Bridgegate 911 Tapes: Closures Caused Accidents, Port Authority Unresponsive

Bridgegate 911 Tapes: Closures Caused Accidents, Port Authority Unresponsive

The New Jersey Legislature is slowly releasing all the information delivered to them through the 20 subpoenas issued early this month. After releasing a new batch of texts from Bridgegate mastermind David Wildstein Thursday, on Friday they published every 911 phone call from the four days the bridge lanes were closed.

The 911 calls from enraged commuters to regional emergency personnel have been published by the Star-Ledger, and many of the calls during the week involved unusual circumstances on the George Washington Bridge. While the calls confirm that no one died as a result of the Wildstein-orchestrated shenanigans on the bridge that caused four-hour traffic delays, they do demonstrate that the circumstances for emergency personnel were less than ideal that week.

The calls were split between the four days of bridge closings, and while many have nothing to do with the incident (one sample call: “This is not an emergency… there’s a dead cat in the parking lot”) others are clearly individuals involved in crashes due to the surprise of finding lanes closed and being unable to merge, or being stuck on an express route, panicking, and causing an accident before anything could be done to stop it.

Several individuals called multiple times, complaining that no one had come to their aid. Others called multiple times stating that the Port Authority police were not responding or that the emergency operator’s attempt to transfer their call to the Port Authority failed.

On September 9, the first day of traffic problems, one woman involved in an accident on the George Washington Bridge told the 911 operator she crashed into another car because of her inability to transfer to her usual lane. “I was in the left lane because I couldn’t get over,” she explains exasperatedly. Another man involved in an accident on the way to New York City is asked, “left lane, right?” and corrects that he was actually in the right lane – another indication that commuters were shifted around from what would have been their usual positions on any other day.

The next day, a man stuck on the bridge with a flat tire called 911 multiple times after being transferred to the Port Authority. “Any time you try to transfer to them it cuts off,” he noted, which the operators could not explain. Another woman called three times for a non-traffic emergency, wondering why no one had yet to respond to her call.

On the third day, a woman stuck on the Hudson Parkway called twice: “I called about an hour ago… and I’m wondering if they are coming.” She was assured that they were but appears skeptical at how help could take so long to get to her. 

A separate incident on the Bridge that day then takes over most of the 911 calls: a truck carrying mattresses spilled them on the already limited road, triggering panic from drivers that find it difficult to explain why the road is littered with mattresses.

The last day of 911 calls had arguably the most evidence of the damage of the lane closures.

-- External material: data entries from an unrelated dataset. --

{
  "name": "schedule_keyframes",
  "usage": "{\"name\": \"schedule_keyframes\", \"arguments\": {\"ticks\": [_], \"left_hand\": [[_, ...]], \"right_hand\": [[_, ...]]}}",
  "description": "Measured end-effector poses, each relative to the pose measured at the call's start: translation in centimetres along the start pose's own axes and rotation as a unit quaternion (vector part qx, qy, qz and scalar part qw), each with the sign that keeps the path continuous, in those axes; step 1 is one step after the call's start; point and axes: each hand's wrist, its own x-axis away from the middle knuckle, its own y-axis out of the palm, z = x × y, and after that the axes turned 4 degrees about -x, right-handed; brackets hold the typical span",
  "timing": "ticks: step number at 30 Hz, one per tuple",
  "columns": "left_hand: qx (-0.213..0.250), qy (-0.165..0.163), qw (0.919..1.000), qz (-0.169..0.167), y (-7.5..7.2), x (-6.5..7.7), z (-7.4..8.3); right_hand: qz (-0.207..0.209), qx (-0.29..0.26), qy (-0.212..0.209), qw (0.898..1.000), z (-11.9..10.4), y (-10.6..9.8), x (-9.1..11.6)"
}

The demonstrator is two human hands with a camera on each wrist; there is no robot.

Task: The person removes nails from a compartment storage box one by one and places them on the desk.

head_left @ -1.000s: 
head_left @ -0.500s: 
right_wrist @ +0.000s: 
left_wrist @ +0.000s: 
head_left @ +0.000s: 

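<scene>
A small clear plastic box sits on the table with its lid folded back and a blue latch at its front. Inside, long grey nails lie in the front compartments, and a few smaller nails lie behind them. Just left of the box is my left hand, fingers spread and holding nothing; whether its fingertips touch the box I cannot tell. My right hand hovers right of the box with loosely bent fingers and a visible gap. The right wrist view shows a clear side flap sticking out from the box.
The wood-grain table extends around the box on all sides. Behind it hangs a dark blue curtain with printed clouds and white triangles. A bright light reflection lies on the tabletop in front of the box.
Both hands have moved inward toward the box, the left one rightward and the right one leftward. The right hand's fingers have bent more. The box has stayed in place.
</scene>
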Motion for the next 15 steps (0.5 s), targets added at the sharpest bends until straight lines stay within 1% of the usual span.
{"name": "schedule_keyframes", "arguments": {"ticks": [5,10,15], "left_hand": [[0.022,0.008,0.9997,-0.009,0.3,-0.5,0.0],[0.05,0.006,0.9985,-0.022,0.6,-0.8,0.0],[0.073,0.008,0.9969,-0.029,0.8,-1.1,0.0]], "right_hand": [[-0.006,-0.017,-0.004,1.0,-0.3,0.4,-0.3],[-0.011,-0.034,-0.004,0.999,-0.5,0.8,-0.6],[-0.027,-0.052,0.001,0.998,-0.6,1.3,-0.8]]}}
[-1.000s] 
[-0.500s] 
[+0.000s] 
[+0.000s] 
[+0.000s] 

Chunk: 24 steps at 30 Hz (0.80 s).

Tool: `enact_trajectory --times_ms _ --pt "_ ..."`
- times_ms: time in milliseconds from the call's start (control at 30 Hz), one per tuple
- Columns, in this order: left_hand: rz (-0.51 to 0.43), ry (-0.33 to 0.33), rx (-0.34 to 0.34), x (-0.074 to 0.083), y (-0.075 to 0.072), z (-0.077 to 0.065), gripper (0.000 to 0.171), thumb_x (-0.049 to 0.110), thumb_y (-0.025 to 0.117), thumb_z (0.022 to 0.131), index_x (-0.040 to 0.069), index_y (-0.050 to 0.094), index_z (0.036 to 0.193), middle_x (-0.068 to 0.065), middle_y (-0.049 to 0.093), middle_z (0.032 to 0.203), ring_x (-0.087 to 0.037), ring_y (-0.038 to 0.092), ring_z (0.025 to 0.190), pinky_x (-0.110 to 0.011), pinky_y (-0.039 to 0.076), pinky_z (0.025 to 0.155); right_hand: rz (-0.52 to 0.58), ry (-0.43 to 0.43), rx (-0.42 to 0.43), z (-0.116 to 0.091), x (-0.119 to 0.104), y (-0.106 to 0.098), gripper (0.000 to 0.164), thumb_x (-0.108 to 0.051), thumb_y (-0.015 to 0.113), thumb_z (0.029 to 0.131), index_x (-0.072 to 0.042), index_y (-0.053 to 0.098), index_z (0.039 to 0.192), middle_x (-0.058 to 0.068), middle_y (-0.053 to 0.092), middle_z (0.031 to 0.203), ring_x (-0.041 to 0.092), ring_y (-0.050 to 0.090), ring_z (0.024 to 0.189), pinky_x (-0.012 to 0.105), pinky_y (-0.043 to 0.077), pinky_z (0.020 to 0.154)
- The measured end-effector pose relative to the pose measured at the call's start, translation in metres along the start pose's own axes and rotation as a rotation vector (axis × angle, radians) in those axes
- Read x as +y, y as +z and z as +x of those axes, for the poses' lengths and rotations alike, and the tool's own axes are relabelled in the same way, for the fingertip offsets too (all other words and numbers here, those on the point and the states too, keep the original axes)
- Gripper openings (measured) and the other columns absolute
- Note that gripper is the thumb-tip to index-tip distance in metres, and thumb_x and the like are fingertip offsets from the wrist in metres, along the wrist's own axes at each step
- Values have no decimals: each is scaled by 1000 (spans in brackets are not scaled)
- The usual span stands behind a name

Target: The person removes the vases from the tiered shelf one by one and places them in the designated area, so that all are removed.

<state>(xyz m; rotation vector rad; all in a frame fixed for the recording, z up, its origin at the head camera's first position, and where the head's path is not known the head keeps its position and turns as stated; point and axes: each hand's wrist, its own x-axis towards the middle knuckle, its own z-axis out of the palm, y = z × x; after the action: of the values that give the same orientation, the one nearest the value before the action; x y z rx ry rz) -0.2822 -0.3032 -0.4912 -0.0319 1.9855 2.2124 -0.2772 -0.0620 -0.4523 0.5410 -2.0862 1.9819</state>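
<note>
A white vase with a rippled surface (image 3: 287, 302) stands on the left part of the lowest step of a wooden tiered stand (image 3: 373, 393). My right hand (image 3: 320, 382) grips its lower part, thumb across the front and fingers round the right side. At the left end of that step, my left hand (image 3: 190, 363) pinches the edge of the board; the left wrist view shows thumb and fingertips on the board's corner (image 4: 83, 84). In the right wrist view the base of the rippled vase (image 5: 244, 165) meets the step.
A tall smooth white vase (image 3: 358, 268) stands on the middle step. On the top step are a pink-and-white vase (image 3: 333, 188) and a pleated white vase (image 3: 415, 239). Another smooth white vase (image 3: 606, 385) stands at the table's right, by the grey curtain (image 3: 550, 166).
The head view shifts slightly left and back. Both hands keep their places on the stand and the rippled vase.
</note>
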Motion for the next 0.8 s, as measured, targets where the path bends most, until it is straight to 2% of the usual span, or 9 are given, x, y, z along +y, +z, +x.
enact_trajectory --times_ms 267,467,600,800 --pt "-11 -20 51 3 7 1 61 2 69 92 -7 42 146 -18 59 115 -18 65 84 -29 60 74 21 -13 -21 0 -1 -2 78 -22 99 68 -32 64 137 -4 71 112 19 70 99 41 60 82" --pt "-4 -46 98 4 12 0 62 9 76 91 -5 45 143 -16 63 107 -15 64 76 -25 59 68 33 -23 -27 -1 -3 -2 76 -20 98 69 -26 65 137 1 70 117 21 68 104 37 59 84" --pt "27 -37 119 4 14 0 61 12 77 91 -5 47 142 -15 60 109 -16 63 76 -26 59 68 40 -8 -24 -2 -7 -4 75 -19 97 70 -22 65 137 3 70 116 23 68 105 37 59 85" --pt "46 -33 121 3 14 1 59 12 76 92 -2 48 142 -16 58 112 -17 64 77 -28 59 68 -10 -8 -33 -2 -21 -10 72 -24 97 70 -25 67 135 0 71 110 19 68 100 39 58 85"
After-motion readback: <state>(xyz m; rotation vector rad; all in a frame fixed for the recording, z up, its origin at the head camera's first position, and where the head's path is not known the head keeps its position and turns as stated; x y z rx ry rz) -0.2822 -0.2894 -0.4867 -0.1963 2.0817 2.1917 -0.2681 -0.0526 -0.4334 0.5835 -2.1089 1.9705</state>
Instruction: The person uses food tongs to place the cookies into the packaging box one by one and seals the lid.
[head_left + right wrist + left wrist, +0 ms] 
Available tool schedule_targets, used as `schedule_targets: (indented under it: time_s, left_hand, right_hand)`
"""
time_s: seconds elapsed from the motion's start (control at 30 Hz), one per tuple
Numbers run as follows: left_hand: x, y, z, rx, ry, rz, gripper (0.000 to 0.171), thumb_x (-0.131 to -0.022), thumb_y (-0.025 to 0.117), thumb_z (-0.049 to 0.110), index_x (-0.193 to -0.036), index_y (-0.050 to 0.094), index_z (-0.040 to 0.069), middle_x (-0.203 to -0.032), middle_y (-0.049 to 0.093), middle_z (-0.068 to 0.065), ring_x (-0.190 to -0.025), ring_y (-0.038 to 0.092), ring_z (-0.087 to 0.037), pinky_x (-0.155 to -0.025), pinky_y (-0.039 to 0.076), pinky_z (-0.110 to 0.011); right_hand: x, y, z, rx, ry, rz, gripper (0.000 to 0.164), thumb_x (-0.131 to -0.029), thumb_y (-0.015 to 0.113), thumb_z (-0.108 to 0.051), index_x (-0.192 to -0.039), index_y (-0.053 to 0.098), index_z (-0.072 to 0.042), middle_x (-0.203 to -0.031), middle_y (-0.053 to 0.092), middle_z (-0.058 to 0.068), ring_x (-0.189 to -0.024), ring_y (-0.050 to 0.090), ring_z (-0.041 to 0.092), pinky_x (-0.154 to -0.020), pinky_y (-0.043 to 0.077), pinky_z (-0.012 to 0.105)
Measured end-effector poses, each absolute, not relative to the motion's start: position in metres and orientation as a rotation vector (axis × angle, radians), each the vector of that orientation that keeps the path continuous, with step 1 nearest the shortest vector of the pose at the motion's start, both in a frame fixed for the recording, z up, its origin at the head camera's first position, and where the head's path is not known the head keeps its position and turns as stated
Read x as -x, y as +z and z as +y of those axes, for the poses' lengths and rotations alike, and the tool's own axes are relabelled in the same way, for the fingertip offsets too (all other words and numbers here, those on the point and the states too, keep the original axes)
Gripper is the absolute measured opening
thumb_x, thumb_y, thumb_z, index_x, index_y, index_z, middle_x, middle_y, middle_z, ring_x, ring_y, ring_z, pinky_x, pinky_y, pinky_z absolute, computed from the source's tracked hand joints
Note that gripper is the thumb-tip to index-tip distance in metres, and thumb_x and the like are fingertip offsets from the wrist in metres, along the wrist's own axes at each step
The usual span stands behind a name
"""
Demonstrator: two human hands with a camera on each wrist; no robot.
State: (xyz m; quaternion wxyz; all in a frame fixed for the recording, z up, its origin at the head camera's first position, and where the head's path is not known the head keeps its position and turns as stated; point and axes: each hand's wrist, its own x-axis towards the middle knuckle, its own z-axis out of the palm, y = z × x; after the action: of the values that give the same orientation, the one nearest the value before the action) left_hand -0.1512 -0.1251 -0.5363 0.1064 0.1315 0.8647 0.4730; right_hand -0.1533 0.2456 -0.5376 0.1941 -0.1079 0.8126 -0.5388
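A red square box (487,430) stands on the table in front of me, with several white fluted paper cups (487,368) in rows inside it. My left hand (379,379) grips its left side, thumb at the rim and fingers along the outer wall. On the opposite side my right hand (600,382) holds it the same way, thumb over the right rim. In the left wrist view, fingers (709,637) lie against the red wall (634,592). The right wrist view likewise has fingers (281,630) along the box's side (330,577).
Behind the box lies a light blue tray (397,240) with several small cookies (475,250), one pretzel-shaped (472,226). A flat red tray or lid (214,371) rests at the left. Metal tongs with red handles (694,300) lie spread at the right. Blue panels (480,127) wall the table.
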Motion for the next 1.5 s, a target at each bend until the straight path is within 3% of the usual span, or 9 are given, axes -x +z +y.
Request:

In a conversation that appears to be between two commuters stuck in traffic who crashed into each other, one man yelled, “I didn’t even see you!” while the other, apparently the one hit harder, assured him, “It’s not your fault.” The same person is heard remarking, “I have patients, what am I going to do?” Neither are told whether help is on the way.

Two other accidents appear in this record: one in which a man said that he called the Port Authority “and they connected me, but then they didn’t talk to me,” and one in which a man was hit by a driver trying to escape through traffic but can’t park his damaged car anywhere to wait for assistance “because there is so much traffic here.”

The tapes will not provide a smoking gun linking Governor Christie to the bridge incident, nor will they do anything to prove that the act created more chaos than anyone already knew. What the tapes do manage is to provide a human factor to the story. While Wildstein and Kelly were joking about “the children of Buono voters,” there were real New Jerseyans in real emergency situations that were hurt and unattended to thanks to someone’s desire for political retribution.